By 1987, Ernie was so busy with his full size Gordon Keeble Car Centre work that he and Ann sold the EnCo Models name and business to Peter, together with all the tooling that he had made, plus the stock.  Thereafter, Peter traded all his work under the Enco Models name,dropping the capital “C”.  He had developed many techniques in his casting work by this period and was able to produce castings as complex as the one piece bodies in 1:24 scale as for example, John Haynes’ Historic Replicars range). He also produced pewter badges, lamp assemblies, mascots and other components for classic car restoration. He produced many castings and models for acrylic encapsulation, for example, trophies, presentations or executive paperweights.  The encapsulation process, subcontracted out, was under heat and 10 atmospheres of pressure, and was very demanding on paints and materials.
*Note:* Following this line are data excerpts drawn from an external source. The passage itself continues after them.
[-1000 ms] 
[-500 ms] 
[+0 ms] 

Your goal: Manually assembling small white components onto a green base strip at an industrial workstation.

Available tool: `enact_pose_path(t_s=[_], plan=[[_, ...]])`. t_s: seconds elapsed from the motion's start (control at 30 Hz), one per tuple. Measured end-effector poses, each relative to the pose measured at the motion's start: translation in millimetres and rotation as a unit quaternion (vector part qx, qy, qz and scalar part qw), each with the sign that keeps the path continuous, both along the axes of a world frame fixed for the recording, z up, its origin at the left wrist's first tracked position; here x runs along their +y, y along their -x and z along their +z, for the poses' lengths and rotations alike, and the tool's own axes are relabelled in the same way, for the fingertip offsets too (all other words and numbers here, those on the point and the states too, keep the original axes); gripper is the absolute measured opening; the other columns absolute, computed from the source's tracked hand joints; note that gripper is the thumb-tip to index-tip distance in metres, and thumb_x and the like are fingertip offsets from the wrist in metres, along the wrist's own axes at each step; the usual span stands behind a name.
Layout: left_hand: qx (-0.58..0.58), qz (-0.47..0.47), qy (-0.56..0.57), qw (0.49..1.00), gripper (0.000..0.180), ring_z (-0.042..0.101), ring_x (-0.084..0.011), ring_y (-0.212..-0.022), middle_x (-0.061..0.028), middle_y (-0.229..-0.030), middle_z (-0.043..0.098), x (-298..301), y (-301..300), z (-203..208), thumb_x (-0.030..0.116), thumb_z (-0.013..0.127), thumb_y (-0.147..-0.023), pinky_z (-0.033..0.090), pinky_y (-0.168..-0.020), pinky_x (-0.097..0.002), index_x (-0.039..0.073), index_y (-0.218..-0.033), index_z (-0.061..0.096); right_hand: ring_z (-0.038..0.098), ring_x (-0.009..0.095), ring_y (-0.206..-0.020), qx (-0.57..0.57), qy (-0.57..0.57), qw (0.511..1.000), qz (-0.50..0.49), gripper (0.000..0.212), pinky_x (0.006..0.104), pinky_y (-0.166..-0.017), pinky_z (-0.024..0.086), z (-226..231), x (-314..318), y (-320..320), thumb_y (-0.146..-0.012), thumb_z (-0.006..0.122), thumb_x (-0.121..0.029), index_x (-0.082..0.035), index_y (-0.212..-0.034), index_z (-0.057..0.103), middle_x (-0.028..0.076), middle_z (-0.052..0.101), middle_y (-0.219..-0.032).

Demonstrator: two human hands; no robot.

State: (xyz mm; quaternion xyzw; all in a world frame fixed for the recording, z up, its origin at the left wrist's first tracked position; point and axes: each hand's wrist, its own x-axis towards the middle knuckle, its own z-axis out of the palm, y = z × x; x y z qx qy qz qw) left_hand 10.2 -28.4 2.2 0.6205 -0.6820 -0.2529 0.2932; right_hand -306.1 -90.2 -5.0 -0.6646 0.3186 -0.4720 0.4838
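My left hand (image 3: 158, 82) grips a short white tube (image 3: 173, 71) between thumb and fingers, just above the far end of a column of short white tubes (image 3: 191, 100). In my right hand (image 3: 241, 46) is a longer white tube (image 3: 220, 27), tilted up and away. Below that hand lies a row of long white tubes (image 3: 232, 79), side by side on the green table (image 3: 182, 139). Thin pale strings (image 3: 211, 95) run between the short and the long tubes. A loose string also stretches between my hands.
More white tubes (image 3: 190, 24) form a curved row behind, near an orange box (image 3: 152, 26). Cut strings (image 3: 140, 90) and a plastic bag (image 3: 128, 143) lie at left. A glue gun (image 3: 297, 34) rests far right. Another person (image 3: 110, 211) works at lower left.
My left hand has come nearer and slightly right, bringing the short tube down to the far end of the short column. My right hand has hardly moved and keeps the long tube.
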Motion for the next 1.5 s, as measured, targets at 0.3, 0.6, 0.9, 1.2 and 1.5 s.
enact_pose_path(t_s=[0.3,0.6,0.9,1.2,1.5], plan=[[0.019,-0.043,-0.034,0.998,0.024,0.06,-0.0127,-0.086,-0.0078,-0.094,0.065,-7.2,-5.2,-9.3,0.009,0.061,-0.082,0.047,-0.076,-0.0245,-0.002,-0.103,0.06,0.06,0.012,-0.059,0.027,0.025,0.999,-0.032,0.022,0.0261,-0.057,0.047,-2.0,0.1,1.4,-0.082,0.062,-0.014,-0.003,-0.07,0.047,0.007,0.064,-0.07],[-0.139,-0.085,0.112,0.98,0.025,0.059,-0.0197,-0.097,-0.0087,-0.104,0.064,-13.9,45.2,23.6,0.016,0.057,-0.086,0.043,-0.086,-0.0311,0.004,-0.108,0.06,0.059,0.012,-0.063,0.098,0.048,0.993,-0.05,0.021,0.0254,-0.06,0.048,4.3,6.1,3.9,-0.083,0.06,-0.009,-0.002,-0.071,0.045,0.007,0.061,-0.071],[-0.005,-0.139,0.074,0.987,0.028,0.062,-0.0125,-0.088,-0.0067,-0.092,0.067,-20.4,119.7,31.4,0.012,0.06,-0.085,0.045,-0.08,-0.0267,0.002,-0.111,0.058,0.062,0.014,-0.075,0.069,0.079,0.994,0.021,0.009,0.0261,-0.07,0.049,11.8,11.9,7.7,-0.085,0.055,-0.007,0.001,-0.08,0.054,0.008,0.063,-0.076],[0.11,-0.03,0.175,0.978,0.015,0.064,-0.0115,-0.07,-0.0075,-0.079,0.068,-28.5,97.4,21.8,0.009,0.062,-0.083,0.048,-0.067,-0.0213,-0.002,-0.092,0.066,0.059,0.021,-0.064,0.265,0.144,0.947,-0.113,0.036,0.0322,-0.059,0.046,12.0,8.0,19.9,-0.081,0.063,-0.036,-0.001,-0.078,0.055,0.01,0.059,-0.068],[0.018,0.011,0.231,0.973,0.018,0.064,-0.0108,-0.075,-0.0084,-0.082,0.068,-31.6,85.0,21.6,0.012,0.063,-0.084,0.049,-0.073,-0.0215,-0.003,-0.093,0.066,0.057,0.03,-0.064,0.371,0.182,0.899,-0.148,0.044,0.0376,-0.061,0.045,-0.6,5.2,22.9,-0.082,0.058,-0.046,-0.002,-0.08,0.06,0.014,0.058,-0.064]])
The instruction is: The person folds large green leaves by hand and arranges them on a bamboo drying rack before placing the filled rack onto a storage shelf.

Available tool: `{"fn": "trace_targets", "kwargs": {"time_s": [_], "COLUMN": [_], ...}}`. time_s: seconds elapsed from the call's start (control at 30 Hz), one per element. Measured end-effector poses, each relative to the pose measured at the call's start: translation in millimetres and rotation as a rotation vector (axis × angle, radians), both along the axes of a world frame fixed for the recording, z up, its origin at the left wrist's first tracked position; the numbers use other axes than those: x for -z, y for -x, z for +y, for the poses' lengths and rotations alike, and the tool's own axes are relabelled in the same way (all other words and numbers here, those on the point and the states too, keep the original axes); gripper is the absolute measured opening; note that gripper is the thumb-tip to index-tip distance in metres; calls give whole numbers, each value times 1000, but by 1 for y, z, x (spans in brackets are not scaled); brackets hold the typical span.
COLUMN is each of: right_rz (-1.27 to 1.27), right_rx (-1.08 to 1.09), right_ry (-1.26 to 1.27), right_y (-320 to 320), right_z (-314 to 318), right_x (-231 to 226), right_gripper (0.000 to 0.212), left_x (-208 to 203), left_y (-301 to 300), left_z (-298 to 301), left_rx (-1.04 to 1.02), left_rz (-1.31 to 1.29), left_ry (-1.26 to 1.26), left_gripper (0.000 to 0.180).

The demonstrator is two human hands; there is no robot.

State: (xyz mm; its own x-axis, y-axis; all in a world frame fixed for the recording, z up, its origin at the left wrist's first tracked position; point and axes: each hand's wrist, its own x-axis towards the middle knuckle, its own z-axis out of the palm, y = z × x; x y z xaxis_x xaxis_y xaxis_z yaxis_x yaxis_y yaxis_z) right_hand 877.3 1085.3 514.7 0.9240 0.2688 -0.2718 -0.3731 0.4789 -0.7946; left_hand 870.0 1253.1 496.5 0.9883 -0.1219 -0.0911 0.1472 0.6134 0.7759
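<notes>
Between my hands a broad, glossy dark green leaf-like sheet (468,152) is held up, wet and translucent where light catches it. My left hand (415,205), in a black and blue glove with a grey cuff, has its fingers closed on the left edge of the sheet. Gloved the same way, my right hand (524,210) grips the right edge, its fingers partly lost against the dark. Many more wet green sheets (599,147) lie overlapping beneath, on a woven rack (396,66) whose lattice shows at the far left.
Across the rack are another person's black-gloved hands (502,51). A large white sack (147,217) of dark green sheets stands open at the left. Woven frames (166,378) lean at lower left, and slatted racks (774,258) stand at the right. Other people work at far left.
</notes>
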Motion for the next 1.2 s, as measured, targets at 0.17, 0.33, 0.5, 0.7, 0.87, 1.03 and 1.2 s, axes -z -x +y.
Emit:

All this work was demanding on space, equipment and skilled labour.  Steve Farmer, the Corgi sculptor, had joined Peter, combining his freelance sculpting work with Enco assembly work.  Peter moved the business into industrial premises in November 1990 following the first ModeleX, which had brought him a great deal of work, especially in casting.  He was also joined by John Fox who did most of the casting and helped him man their ModeleX stands, and by John Bennett, a retired toolmaker, who did pattern making and much of the mould making.  Peter concentrated on patterns, mould making, admin. and some casting.  Family and friends joined in when extra help was needed.  The turnover had been increasing over the decade on a classic parabolic curve.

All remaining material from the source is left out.